「違法」な行為だと烙印(らくいん)を押された現実を直視すべきだ。知事は開き直るのではなく、報告書を受け止め、混乱した県政の正常化を図らねばならない。

 斎藤元彦兵庫県知事の疑惑告発文書問題で、疑惑を検証した弁護士でつくる第三者委員会が、調査報告書を公表した。

 報告書は、文書を公益通報と扱わずに告発した元県幹部の男性を懲戒処分にしたのは「明らかに違法」で処分は無効だとした。

 机をたたくなどして職員を𠮟責(しっせき)した行為や深夜にチャットで指示を出したことなど、調査対象となった16件のうち10件をパワハラだと認定した。

 これとは別に昨年3月の記者会見で元幹部を「うそ八百」などと非難したのも、精神的苦痛を与え、パワハラに該当するとした。

 報告書を受けて斎藤知事は26日に記者会見し、認定された𠮟責行為をパワハラだと初めて認めた。「真摯(しんし)に受け止める。職員を不快にさせ、負担をかけたことを謝罪する」と述べた。

 第三者委に先立ち、県議会調査特別委員会(百条委)が「パワハラといっても過言ではない不適切なもの」とする報告書をまとめた際には、知事は「パワハラかどうかは司法の場で判断される」と述べていた。

 従来の主張からは変化したとはいえ、謝罪は当然であり、遅すぎるくらいだ。

 しかし、法律の専門家からなる第三者委の厳しい報告書で追い込まれ、やむを得ず対応しただけではないかとの疑念が浮かぶ。

 パワハラ以外では、第三者委の認定に反論する主張が目立っていたからだ。

 告発文書を出した元県幹部への懲戒処分を「違法」とした第三者委の指摘に対し、知事は「専門家も意見が分かれる」と述べた。

 告発文書については「誹謗(ひぼう)中傷性が高いとの認識に変わりはない。当時の判断としてはやむを得ない適切な対応だった」とし、処分の撤回を否定した。
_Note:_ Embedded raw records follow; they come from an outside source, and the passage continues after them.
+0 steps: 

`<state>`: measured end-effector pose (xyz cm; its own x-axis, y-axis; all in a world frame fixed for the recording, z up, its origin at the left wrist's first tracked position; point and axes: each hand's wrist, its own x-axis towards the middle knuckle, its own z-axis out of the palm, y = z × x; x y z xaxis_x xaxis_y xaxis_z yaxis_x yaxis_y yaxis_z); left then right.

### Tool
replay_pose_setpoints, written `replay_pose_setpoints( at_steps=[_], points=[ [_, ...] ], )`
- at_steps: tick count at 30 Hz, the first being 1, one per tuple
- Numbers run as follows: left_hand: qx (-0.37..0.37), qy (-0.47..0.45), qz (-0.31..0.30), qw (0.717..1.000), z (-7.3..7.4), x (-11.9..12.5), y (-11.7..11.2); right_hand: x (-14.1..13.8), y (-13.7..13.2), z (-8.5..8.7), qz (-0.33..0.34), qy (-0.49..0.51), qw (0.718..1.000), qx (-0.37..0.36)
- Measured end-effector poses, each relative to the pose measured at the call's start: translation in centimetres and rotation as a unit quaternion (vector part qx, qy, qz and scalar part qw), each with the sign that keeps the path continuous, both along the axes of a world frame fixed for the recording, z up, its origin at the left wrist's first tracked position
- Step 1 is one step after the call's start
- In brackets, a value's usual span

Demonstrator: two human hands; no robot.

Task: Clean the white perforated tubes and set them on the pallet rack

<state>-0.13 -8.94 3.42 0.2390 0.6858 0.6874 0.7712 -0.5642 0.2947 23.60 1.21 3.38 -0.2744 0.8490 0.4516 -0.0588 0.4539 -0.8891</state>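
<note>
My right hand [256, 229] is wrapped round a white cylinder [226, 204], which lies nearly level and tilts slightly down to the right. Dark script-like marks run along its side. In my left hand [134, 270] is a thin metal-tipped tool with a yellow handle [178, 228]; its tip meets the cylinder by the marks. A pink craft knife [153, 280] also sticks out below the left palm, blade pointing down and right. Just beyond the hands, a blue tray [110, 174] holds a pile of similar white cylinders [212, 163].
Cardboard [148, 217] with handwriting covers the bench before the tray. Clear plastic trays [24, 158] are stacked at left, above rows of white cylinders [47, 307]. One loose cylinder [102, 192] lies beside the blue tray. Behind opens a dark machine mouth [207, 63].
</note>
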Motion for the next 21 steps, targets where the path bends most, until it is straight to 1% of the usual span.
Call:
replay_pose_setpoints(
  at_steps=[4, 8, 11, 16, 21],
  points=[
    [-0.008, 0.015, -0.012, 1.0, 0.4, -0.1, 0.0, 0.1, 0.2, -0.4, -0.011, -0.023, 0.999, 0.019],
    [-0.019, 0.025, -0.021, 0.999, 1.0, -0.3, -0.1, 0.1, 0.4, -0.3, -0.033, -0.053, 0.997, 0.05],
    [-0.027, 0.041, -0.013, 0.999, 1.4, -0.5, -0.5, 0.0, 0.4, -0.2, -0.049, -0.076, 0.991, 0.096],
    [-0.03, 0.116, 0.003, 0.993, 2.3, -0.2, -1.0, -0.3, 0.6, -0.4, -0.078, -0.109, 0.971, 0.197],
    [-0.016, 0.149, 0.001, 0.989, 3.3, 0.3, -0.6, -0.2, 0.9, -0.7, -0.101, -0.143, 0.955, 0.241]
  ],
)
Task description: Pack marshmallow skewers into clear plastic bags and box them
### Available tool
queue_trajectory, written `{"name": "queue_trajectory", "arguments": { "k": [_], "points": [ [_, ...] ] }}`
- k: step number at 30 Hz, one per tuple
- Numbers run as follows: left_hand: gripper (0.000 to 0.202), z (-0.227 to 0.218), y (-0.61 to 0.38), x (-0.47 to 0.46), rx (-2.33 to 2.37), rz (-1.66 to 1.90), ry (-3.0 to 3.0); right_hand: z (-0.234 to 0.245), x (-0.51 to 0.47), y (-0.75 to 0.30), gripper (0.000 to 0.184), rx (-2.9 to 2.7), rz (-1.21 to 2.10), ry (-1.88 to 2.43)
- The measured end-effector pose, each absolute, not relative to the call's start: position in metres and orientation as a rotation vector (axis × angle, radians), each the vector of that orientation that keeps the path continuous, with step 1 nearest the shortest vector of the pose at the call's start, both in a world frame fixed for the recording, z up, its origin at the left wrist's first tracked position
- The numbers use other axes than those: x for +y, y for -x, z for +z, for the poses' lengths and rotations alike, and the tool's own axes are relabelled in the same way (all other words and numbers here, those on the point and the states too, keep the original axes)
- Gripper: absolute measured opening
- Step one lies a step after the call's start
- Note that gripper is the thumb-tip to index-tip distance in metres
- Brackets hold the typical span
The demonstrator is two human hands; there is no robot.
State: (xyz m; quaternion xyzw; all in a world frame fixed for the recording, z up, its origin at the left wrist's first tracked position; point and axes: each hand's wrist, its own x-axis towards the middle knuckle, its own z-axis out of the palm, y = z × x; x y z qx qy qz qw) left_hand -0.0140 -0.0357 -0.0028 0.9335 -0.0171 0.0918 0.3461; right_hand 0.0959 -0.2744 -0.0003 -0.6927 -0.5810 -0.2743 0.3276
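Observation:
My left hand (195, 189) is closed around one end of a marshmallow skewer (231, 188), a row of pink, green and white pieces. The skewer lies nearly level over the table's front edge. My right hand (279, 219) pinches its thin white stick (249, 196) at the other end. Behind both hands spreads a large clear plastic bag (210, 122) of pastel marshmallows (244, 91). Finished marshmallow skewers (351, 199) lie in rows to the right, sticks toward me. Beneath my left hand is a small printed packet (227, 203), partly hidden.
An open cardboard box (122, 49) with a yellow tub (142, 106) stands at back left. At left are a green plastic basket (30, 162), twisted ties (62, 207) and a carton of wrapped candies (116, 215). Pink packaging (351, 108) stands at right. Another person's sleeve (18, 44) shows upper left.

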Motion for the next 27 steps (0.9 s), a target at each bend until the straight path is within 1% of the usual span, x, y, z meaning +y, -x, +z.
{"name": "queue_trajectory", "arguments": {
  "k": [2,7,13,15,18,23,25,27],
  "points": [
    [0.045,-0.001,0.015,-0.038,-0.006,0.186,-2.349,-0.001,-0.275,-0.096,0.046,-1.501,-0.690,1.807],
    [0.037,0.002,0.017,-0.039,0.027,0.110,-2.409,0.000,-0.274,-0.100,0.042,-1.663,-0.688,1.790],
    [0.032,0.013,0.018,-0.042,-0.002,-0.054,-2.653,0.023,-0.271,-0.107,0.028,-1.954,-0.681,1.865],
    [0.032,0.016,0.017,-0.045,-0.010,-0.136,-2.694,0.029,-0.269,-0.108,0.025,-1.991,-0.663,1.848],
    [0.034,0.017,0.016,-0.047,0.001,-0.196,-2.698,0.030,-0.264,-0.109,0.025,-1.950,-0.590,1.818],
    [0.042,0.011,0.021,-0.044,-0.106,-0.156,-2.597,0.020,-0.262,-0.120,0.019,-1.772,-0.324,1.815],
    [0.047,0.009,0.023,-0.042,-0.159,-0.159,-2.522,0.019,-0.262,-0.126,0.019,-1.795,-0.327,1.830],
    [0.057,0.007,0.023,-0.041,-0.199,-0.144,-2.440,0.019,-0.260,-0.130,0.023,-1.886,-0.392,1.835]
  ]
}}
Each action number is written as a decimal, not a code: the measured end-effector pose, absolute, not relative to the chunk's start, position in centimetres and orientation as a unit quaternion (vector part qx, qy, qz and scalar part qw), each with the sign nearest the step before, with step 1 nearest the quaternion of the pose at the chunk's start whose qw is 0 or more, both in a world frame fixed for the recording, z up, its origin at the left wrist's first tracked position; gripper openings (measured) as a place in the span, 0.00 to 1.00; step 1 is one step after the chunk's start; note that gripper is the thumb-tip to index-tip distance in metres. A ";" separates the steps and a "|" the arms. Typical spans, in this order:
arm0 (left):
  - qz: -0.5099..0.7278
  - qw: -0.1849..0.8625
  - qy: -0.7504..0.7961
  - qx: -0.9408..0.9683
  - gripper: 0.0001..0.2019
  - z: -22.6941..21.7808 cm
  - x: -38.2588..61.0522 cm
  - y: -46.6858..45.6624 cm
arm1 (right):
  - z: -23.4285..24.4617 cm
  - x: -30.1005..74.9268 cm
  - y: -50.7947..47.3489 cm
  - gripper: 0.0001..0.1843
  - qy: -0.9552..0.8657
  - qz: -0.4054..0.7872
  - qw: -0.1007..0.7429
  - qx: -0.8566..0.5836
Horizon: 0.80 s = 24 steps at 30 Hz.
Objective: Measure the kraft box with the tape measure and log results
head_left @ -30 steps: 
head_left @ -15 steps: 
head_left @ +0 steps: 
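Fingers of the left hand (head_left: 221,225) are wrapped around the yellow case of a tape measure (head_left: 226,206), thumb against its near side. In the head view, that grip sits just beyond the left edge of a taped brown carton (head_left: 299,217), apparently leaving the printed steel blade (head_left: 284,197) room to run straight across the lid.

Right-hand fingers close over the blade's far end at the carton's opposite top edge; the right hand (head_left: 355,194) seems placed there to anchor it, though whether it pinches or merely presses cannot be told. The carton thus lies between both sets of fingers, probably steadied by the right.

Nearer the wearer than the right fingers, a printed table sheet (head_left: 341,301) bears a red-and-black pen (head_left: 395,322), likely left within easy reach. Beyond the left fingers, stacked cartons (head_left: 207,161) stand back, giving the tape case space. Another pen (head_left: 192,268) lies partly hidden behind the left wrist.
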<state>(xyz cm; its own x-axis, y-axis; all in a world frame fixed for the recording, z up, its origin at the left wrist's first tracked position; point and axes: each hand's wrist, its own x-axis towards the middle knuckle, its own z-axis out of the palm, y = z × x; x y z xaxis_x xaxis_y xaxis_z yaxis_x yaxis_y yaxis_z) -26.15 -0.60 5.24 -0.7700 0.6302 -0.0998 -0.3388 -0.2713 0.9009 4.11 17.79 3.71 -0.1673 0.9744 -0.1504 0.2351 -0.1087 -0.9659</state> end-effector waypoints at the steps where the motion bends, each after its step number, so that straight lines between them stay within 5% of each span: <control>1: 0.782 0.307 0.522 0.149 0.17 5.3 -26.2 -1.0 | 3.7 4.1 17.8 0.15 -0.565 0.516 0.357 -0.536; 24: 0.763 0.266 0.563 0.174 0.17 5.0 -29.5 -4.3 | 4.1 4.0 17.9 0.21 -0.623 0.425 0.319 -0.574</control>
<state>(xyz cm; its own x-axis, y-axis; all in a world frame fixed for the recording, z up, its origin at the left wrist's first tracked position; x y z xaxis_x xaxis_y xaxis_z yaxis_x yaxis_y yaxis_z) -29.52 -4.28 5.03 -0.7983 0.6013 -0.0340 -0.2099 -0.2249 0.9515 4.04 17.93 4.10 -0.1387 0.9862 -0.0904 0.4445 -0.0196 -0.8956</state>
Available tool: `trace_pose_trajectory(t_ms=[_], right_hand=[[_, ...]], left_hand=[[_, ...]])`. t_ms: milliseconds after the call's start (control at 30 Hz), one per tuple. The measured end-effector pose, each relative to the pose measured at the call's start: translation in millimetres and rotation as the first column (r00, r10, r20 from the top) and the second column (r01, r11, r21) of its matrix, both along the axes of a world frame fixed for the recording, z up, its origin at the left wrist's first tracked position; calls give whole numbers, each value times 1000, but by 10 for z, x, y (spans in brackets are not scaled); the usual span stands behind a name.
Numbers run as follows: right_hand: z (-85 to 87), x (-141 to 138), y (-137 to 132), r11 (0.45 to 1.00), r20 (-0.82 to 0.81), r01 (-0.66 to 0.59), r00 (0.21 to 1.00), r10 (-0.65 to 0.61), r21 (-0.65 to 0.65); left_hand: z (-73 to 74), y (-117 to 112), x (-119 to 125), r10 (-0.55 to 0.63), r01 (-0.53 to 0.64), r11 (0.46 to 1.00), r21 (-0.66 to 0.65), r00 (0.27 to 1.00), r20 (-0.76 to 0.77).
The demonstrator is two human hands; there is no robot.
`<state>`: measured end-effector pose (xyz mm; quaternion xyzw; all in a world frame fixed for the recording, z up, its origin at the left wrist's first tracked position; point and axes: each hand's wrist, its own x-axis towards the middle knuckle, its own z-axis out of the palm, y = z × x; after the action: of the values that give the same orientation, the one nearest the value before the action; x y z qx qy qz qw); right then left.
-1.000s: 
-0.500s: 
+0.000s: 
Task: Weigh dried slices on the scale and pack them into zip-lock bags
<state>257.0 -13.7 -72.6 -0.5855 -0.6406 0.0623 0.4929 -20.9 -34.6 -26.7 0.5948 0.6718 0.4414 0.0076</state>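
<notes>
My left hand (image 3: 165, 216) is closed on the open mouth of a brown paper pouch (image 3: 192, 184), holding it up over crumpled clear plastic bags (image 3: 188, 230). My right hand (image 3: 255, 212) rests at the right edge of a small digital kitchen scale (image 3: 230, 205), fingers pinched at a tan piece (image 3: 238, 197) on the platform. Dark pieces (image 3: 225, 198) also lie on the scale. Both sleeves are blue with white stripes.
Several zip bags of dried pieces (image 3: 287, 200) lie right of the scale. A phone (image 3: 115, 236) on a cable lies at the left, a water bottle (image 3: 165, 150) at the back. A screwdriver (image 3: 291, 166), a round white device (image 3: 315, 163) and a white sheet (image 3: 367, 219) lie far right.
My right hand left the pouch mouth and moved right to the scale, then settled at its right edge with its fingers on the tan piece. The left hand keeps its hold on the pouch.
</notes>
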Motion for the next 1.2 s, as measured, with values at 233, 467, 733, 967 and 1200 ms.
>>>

 第三者委報告書は百条委報告書より踏み込んだ形だが、知事の受け止めが変化したようには見えない。自身の処分について問われても明言しなかった。

 県民に尊敬される態度が求められる行政トップとして、まずは両委の報告書で違法性や違法可能性を指摘されたという事実と真摯に向き合い、率直に謝る姿勢が大事なのではないか。

 昨年11月の出直し知事選で再選し、民意を得たことを正統性の根拠と考えているのだとしたら、対応を見誤る。

 知事に求められるのは、一刻も早く混乱を収束させ、県政運営を正しい軌道に戻すことだ。

 県政は県民の利益のためにある。知事はこのことを十分に認識し、事態を打開してもらいたい。